▶ **WHAT TO PRODUCE**
If a line in the records below contains the word "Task", copy it.

▶ **EXTRACTED DATA**
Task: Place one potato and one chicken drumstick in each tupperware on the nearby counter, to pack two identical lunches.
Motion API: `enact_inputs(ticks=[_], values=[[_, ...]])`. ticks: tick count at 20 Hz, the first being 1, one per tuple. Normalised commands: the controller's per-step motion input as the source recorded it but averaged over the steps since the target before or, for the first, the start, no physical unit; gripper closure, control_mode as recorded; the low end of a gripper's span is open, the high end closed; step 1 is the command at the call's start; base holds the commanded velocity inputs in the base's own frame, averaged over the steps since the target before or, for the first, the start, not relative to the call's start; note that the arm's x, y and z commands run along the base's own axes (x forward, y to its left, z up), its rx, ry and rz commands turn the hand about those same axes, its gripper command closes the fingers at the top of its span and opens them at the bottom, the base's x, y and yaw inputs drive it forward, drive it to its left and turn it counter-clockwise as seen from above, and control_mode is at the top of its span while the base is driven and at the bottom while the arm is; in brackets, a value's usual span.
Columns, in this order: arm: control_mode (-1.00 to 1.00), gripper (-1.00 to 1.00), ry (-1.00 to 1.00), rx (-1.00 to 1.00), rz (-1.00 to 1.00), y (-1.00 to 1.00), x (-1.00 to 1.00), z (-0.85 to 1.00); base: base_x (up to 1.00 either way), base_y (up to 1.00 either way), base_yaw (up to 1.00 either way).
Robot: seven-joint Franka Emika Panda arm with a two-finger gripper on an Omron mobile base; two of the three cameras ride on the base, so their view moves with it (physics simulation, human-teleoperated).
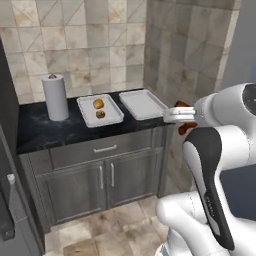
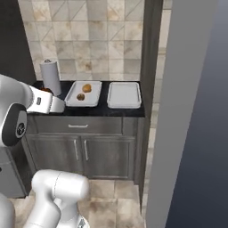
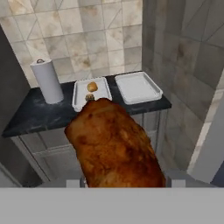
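Glossy browned chicken drumstick (image 3: 116, 146), clamped in the gripper (image 1: 186, 121), hangs nearest, its lower end cut off. Beyond, on the black counter (image 1: 40, 131), the white rectangular tupperware (image 1: 99, 110) just right of the paper towel roll (image 1: 55, 97) holds two small brown items, hard to identify. Another tupperware (image 1: 142, 104) sits farther right.

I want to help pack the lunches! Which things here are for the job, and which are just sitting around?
For the job:
- chicken drumstick, held in the shut jaws of the gripper
- left tupperware, two small food pieces inside
- right tupperware, nothing inside

Just sitting around:
- paper towel roll
- cabinet
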Motion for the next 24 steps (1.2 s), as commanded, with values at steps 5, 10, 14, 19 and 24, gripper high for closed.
enact_inputs(ticks=[5, 10, 14, 19, 24], values=[[1.00, 1.00, 0.00, 0.00, 0.00, 0.00, 0.00, 0.00, 0.97, -0.01, 0.00], [1.00, 1.00, 0.00, 0.00, 0.00, 0.00, 0.00, 0.00, 0.79, -0.04, 0.00], [1.00, 1.00, 0.00, 0.00, 0.00, 0.00, 0.00, 0.00, 0.62, -0.03, 0.00], [1.00, 1.00, 0.00, 0.00, 0.00, 0.00, 0.00, 0.00, 0.51, -0.07, 0.00], [1.00, 1.00, 0.00, 0.00, 0.00, 0.00, 0.00, 0.00, 0.62, -0.11, 0.00]])
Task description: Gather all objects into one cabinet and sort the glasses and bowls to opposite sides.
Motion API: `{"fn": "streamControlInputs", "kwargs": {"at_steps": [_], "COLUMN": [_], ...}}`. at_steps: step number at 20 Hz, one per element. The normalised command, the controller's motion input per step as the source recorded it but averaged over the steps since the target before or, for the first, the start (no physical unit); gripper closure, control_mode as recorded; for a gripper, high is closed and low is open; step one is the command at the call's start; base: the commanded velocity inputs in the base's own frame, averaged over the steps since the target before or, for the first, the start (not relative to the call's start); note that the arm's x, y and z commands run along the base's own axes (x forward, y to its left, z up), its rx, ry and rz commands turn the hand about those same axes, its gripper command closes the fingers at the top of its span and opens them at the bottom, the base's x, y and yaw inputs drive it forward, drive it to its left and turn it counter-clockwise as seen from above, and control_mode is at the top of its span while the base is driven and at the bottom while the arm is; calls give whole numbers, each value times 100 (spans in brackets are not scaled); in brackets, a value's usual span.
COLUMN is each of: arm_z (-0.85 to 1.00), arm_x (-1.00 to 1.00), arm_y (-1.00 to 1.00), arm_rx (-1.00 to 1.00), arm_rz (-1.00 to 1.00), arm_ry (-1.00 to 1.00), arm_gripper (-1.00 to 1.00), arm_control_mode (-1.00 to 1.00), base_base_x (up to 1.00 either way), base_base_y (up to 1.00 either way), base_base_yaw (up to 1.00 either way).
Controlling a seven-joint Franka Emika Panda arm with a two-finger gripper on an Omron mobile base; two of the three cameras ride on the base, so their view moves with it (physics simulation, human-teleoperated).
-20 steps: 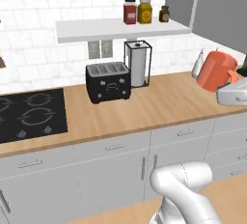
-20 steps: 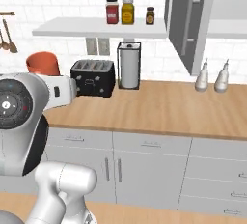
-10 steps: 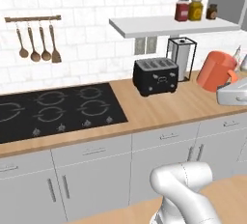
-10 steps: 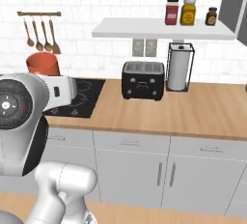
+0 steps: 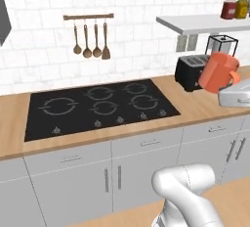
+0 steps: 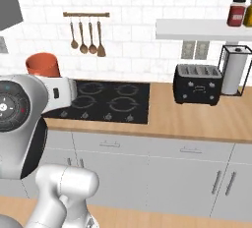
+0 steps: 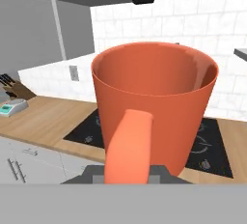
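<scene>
Mug (image 7: 154,107) orange, upright in fingers, above hob (image 5: 100,106).

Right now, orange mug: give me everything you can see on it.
The orange mug is matte orange-red, a wide tapered cup with a thick loop handle facing the hand camera. Its mouth is open and it looks empty inside. It is carried upright in the air, tilted slightly in the left base view, above the counter near the toaster, touching no surface. The hand sits at its base under the handle; the fingers are hidden, so the grip itself can't be confirmed.
</scene>
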Motion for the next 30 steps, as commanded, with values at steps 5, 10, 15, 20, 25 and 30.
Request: {"fn": "streamControlInputs", "kwargs": {"at_steps": [5, 10, 15, 20, 25, 30], "arm_z": [0, 0, 0, 0, 0, 0], "arm_x": [0, 0, 0, 0, 0, 0], "arm_y": [0, 0, 0, 0, 0, 0], "arm_rx": [0, 0, 0, 0, 0, 0], "arm_rz": [0, 0, 0, 0, 0, 0], "arm_ry": [0, 0, 0, 0, 0, 0], "arm_gripper": [100, 100, 100, 100, 100, 100], "arm_control_mode": [100, 100, 100, 100, 100, 100], "base_base_x": [-30, -99, -42, 0, 0, 0], "base_base_y": [35, 8, 70, 100, 100, 97], "base_base_yaw": [0, 0, 0, 0, -1, -2]}}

▶ **ANSWER BELOW**
Task: Place one potato and one chicken drumstick in each tupperware on the nearby counter, to pack two identical lunches.
Task description: Gather all objects into one cabinet and sort the glasses and bowls to opposite sides.

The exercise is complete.